## DATA EXTRACT:
--------

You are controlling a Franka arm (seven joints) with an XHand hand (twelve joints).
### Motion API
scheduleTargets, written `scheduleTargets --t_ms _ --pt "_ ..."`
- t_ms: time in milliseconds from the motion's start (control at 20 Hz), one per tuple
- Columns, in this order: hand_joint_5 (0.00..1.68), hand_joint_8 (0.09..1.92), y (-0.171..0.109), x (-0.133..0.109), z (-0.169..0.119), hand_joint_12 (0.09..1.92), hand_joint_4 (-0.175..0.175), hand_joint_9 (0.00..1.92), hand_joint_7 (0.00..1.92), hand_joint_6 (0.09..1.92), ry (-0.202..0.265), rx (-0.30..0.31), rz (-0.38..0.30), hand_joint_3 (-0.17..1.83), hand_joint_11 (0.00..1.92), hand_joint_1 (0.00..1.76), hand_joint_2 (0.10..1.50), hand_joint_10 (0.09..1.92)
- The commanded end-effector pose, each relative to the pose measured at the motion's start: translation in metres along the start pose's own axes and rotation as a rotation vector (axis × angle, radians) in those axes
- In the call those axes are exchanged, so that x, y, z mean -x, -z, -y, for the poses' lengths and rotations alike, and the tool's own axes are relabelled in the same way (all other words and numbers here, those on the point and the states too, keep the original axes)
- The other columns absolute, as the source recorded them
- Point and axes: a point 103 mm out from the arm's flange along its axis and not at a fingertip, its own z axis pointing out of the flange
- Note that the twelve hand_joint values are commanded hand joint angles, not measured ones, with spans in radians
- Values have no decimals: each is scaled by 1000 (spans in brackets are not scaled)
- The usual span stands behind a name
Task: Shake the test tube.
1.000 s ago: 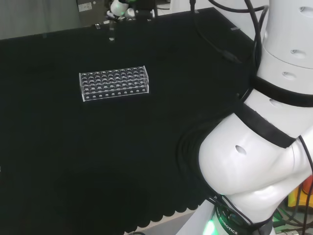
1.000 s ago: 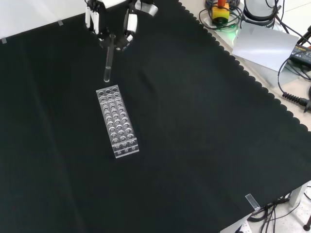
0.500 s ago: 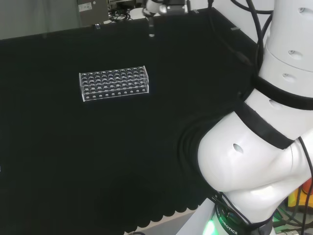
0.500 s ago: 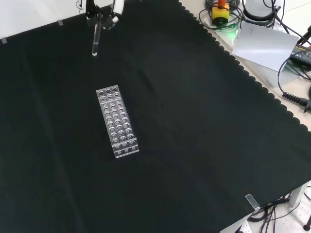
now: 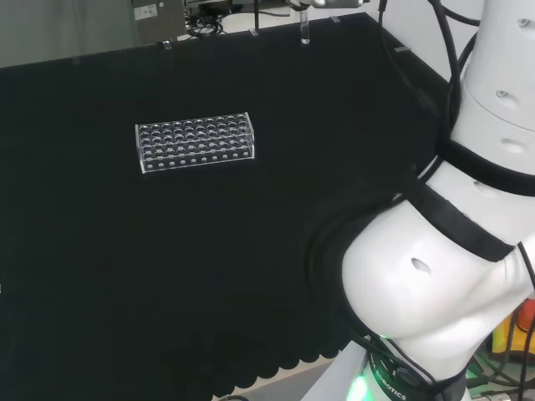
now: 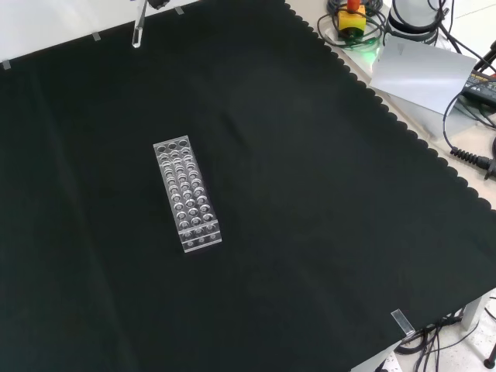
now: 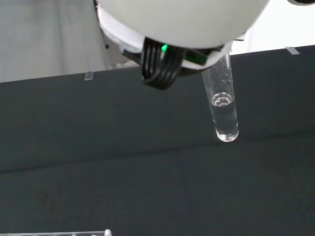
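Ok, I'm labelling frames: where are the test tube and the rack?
test tube point(image 7: 224, 115), wrist view, lower glass holding clear liquid.
rack point(image 5: 196, 143), head view, middle of its top plate.

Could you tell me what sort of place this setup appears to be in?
Probably a robotics lab set up for chemistry-style bench work: a black cloth covers the bench, a clear test tube rack stands on it, and a test tube with a little clear liquid hangs above.

clear tube rack point(image 5: 196, 144) | mid black cloth point(image 6: 310, 232) | holes empty
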Motion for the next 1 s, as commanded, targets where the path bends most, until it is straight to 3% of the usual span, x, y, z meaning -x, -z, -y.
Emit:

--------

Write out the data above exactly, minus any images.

## RESULT:
You are controlling a Franka arm (seven joints) with an XHand hand (twelve joints).
### Motion API
scheduleTargets, written `scheduleTargets --t_ms _ --pt "_ ..."`
- t_ms: time in milliseconds from the motion's start (control at 20 Hz), one per tuple
- Columns, in this order: hand_joint_5 (0.00..1.68), hand_joint_8 (0.09..1.92), y (-0.171..0.109), x (-0.133..0.109), z (-0.169..0.119), hand_joint_12 (0.09..1.92), hand_joint_4 (-0.175..0.175), hand_joint_9 (0.00..1.92), hand_joint_7 (0.00..1.92), hand_joint_6 (0.09..1.92), ry (-0.202..0.265), rx (-0.30..0.31), rz (-0.38..0.30), hand_joint_3 (-0.17..1.83), hand_joint_11 (0.00..1.92), hand_joint_1 (0.00..1.76), hand_joint_2 (0.10..1.50), hand_joint_10 (0.09..1.92)
- The commanded end-effector pose, each relative to the pose measured at the motion's start: translation in metres along the start pose's own axes and rotation as a rotation vector (axis × angle, radians) in those axes
- In the call those axes are exchanged, so that x, y, z mean -x, -z, -y, for the poses' lengths and rotations alike, and the tool's own axes are relabelled in the same way (all other words and numbers here, those on the point and the states too, keep the original axes)
- The other columns absolute, as the source recorded them
- Point and axes: a point 103 mm out from the arm's flange along its axis and not at a fingertip, its own z axis pointing out of the flange
- Note that the twelve hand_joint values are commanded hand joint angles, not measured ones, with spans in radians
- Values have no decimals: each is scaled by 1000 (spans in brackets are not scaled)
- The usual span stands behind a name
Task: Shake the test tube.
1.000 s ago: 
1.000 s ago: 
0.500 s ago: 
0.500 s ago: 
now: 
now: 
now: 
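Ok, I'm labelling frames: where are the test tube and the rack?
test tube point(image 7: 224, 115), wrist view, lower glass holding clear liquid.
rack point(image 5: 196, 143), head view, middle of its top plate.

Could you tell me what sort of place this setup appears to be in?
Probably a robotics lab set up for chemistry-style bench work: a black cloth covers the bench, a clear test tube rack stands on it, and a test tube with a little clear liquid hangs above.

clear tube rack point(image 5: 196, 144) | mid black cloth point(image 6: 310, 232) | holes empty
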Motion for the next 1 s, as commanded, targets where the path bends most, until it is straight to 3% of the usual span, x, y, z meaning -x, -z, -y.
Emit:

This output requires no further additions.